Inwardly I groaned, but I was fairly confident that the Cardinals would score to end the game. They didn’t. Instead it went on for 6 more innings. Each team had chances to win. Neither did. And the thing about extra inning baseball is that it’s rarely good, because nine innings of baseball is enough to tire most players out. After about 11 or so, the fatigue begins to show. And by 14(when there really should be another stretch because a sing-along might help lift everyone’s spirits), has caught a big case of the Please just let it ends.

The crowd thinned more and more after each half inning until it was pretty much just us and the Kansas City fans.
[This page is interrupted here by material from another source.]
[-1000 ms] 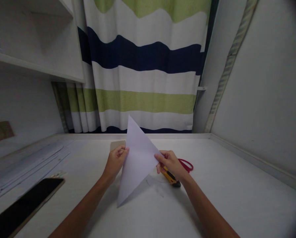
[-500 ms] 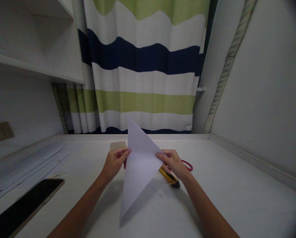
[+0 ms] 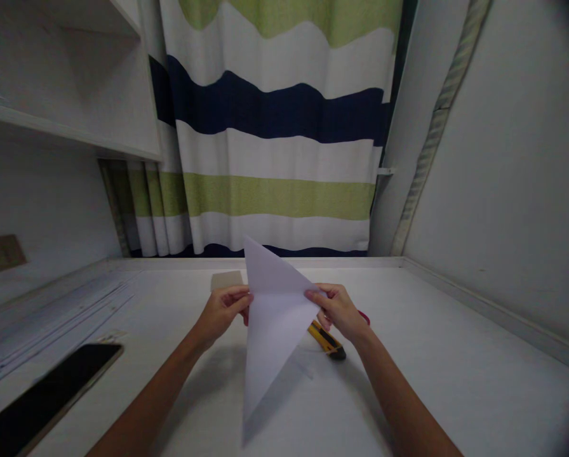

The organist got stuck in a rut of weary charge riffs. And we debated. Even nearly left a couple of times, but you just don’t travel 2000 miles to go to a baseball game and not see it through to the end. By the time it was finally over, the game had lasted around 5 hours. When Kansas City’s Yunieski Bettencourt hit a 2-run homer the 15th, I am ashamed to admit, I was sort of hoping a little bit that the Cards wouldn’t recover (though I would have happily cheered for a three-run homer if one happened to come their way).

I am also a little ashamed to admit how truly upset I was that St. Louis swept the Royals in Kansas City the very next weekend, not, of course, because they won, but because they didn’t win when I was there to see it.

And I have to wonder just how long we would have stayed at the ballpark. Certainly (okay, probably) not 32 innings. The Pawtucket-Rochester game was continued, by the way. The next time the two teams were scheduled to play in Pawtucket, on June 23, in front of a sellout crowd of 5,746, play resumed. In one inning (just under 18 minutes of play), the Red Sox won it in the bottom of the 33rd inning. David Craig wasn’t there to see it.